Assignment: Type out the full set of entries again, unchanged.

Information shown:
━━━━━━━━━━
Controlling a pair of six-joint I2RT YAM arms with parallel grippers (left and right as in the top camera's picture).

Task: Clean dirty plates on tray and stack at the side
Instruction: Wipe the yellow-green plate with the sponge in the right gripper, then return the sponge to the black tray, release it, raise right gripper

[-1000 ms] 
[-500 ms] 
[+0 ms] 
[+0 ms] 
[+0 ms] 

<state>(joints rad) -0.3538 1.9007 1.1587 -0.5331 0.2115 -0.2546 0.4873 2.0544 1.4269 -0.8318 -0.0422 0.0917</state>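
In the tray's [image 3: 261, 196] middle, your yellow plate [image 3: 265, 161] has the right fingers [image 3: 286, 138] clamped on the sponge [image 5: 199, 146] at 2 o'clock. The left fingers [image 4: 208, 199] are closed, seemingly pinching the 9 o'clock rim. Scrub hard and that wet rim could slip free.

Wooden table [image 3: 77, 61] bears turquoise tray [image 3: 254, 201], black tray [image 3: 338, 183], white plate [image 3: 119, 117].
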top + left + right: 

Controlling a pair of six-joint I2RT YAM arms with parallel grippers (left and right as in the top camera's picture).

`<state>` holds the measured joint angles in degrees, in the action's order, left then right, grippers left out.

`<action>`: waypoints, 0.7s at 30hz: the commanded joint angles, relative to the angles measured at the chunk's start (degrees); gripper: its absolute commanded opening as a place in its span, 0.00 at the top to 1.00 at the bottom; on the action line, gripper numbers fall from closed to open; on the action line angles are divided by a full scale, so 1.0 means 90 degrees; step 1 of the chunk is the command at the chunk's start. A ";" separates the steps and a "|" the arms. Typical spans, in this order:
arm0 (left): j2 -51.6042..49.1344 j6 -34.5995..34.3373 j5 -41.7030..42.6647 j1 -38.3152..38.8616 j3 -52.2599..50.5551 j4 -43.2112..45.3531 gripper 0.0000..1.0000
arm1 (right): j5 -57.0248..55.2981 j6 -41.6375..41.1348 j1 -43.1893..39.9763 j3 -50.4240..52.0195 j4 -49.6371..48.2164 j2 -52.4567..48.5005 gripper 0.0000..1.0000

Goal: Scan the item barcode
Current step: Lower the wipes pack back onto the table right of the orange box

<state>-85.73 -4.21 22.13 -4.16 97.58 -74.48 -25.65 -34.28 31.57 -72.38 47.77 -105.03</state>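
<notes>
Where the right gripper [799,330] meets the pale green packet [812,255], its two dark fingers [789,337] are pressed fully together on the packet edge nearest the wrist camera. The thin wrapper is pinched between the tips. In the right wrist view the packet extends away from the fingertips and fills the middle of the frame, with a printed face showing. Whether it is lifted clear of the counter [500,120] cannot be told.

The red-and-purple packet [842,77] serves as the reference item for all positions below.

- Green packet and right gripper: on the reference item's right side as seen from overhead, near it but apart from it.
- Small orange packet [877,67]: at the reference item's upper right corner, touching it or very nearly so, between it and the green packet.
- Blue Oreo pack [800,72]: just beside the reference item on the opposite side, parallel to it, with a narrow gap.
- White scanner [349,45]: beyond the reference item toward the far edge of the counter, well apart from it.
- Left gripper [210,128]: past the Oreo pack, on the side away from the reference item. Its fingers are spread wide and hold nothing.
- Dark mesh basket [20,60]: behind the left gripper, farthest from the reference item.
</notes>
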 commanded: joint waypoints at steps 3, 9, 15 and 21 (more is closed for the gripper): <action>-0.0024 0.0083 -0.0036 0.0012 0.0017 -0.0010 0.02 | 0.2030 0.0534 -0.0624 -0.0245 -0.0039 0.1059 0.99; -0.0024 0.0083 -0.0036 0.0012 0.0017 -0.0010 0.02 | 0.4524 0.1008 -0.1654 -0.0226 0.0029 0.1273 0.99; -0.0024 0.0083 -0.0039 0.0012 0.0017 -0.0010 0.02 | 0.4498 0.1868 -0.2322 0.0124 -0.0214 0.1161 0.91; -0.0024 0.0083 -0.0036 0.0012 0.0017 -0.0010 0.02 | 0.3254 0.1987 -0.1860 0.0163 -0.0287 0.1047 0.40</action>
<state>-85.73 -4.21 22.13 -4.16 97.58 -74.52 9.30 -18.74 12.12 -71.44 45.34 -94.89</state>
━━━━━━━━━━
Expected answer:
Controlling a pair of six-joint I2RT YAM arms with parallel grippers (left and right as in the top camera's picture).

Task: Clean dirty plates on tray and stack at the side
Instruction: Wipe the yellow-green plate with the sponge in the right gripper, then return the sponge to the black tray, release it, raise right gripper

[-1000 ms] 
[-500 ms] 
[+0 ms] 
[+0 ms] 
[+0 ms] 

<state>(joints rad) -0.3538 1.9007 1.1587 -0.5331 0.2115 -0.2546 0.4873 2.0544 1.4269 -0.8318 -0.0422 0.0917</state>
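In the tray's [image 3: 261, 196] middle, your yellow plate [image 3: 265, 161] has the right fingers [image 3: 286, 138] clamped on the sponge [image 5: 199, 146] at 2 o'clock. The left fingers [image 4: 208, 199] are closed, seemingly pinching the 9 o'clock rim. Scrub hard and that wet rim could slip free.

Wooden table [image 3: 77, 61] bears turquoise tray [image 3: 254, 201], black tray [image 3: 338, 183], white plate [image 3: 119, 117].
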top + left + right: 

Controlling a pair of six-joint I2RT YAM arms with parallel grippers (left and right as in the top camera's picture).

`<state>` holds the measured joint angles in degrees, in the action's order, left then right, grippers left out.

`<action>`: waypoints, 0.7s at 30hz: the commanded joint angles, relative to the angles measured at the chunk's start (degrees); gripper: its absolute commanded opening as a place in its span, 0.00 at the top to 1.00 at the bottom; on the action line, gripper numbers fall from closed to open; on the action line angles are divided by a full scale, so 1.0 means 90 degrees; step 1 of the chunk is the command at the chunk's start. A ";" separates the steps and a "|" the arms. Typical spans, in this order:
arm0 (left): j2 -51.6042..49.1344 j6 -34.5995..34.3373 j5 -41.7030..42.6647 j1 -38.3152..38.8616 j3 -52.2599..50.5551 j4 -43.2112..45.3531 gripper 0.0000..1.0000
arm1 (right): j5 -57.0248..55.2981 j6 -41.6375..41.1348 j1 -43.1893..39.9763 j3 -50.4240..52.0195 j4 -49.6371..48.2164 j2 -52.4567..48.5005 gripper 0.0000..1.0000

Goal: Scan the item barcode
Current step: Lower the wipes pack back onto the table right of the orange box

<state>-85.73 -4.21 22.13 -4.16 97.58 -74.48 -25.65 -34.28 31.57 -72.38 47.77 -105.03</state>
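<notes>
Where the right gripper [799,330] meets the pale green packet [812,255], its two dark fingers [789,337] are pressed fully together on the packet edge nearest the wrist camera. The thin wrapper is pinched between the tips. In the right wrist view the packet extends away from the fingertips and fills the middle of the frame, with a printed face showing. Whether it is lifted clear of the counter [500,120] cannot be told.

The red-and-purple packet [842,77] serves as the reference item for all positions below.

- Green packet and right gripper: on the reference item's right side as seen from overhead, near it but apart from it.
- Small orange packet [877,67]: at the reference item's upper right corner, touching it or very nearly so, between it and the green packet.
- Blue Oreo pack [800,72]: just beside the reference item on the opposite side, parallel to it, with a narrow gap.
- White scanner [349,45]: beyond the reference item toward the far edge of the counter, well apart from it.
- Left gripper [210,128]: past the Oreo pack, on the side away from the reference item. Its fingers are spread wide and hold nothing.
- Dark mesh basket [20,60]: behind the left gripper, farthest from the reference item.
</notes>
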 commanded: joint waypoints at steps 3, 9, 15 and 21 (more is closed for the gripper): <action>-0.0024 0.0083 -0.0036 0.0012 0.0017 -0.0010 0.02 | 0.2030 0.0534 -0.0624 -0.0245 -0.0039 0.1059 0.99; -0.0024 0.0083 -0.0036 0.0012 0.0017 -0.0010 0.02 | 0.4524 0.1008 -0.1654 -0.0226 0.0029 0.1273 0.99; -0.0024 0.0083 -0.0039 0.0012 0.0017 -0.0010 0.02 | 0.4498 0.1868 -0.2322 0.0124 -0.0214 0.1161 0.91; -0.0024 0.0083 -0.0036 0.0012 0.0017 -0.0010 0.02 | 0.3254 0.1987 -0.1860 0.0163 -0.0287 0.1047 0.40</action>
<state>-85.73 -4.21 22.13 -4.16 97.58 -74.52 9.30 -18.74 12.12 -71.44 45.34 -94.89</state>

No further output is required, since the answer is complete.